Excerpts from a dataset
#####
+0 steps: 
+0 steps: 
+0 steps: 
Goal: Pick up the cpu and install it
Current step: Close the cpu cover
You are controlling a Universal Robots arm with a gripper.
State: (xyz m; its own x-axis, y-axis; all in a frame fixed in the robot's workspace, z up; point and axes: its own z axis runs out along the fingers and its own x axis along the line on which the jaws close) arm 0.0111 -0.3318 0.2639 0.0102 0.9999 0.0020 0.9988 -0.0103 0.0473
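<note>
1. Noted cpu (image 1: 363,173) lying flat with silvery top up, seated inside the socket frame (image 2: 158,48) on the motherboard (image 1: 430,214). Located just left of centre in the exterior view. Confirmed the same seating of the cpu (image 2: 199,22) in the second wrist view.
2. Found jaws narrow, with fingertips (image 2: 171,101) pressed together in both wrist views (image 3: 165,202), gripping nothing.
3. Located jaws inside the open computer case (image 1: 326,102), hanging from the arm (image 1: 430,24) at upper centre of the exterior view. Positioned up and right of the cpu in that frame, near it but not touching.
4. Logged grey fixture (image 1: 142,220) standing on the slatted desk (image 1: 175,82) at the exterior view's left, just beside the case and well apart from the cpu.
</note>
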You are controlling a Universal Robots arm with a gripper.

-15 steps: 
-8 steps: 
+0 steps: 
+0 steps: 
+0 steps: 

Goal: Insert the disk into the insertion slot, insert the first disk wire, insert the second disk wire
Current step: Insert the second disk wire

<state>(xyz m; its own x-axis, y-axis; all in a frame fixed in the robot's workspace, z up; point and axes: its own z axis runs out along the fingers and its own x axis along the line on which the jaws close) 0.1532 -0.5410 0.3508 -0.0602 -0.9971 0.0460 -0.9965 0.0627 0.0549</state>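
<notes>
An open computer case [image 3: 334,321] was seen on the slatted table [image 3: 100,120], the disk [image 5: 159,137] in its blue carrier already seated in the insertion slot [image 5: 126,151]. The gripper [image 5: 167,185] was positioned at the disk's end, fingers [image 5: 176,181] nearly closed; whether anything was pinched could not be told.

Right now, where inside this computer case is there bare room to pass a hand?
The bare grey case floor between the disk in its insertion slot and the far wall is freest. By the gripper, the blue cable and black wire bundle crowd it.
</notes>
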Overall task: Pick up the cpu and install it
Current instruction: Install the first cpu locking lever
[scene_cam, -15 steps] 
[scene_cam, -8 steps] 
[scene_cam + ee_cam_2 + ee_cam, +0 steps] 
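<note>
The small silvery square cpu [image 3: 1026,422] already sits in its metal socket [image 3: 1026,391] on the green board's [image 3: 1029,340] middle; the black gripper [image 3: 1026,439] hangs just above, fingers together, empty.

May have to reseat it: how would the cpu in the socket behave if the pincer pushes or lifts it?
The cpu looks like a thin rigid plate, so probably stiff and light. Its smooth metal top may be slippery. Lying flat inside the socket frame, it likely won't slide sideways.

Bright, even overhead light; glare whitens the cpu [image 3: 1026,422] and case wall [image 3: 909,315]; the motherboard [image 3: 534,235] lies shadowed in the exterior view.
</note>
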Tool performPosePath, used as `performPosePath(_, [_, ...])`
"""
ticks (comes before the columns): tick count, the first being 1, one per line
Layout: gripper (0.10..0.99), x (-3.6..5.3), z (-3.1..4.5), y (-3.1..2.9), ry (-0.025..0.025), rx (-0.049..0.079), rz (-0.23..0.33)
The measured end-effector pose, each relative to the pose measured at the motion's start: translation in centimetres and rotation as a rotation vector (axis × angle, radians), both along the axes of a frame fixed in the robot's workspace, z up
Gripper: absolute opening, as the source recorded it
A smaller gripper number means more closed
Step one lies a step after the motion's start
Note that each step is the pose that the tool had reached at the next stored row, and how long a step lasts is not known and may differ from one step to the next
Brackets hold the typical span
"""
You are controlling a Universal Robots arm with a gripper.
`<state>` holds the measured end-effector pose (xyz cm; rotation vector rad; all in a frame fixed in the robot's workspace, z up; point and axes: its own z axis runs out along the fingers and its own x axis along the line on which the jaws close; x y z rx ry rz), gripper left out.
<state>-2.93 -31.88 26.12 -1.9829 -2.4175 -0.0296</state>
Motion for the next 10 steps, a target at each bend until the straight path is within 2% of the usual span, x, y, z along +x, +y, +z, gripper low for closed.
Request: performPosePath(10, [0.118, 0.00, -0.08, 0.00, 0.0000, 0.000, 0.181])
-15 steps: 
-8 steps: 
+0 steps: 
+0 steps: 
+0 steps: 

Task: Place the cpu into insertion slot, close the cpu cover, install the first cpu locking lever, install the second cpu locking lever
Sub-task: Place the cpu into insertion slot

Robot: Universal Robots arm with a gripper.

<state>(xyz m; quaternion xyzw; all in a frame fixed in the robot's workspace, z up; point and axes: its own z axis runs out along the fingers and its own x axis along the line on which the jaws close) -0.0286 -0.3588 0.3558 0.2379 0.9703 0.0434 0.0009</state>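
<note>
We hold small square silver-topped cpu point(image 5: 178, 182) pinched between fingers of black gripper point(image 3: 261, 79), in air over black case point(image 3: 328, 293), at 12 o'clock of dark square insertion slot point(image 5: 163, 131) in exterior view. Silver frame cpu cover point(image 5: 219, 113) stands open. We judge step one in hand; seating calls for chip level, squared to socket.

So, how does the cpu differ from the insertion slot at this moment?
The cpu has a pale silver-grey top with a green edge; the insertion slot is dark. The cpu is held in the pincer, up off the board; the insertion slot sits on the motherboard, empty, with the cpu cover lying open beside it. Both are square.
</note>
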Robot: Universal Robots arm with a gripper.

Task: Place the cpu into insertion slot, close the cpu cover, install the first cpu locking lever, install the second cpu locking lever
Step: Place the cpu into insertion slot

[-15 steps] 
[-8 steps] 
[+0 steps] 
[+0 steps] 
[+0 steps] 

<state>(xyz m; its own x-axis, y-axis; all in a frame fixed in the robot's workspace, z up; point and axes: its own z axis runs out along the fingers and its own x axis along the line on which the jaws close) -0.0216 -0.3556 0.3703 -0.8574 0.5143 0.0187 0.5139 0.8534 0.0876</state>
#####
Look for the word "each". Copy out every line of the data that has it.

The measured end-effector pose, each relative to the pose measured at the motion's start: translation in centimetres and rotation as a rotation vector (axis × angle, radians), both along the axes of a frame fixed in the robot's workspace, z up
Note that each step is the pose that the tool had reached at the next stored row, and how long a step lasts is not known and may differ from one step to the next
Motion for the next 10 steps, a target at each bend until the straight path is within 2% of the usual span, x, y, z along +x, +y, +z, gripper low for closed.

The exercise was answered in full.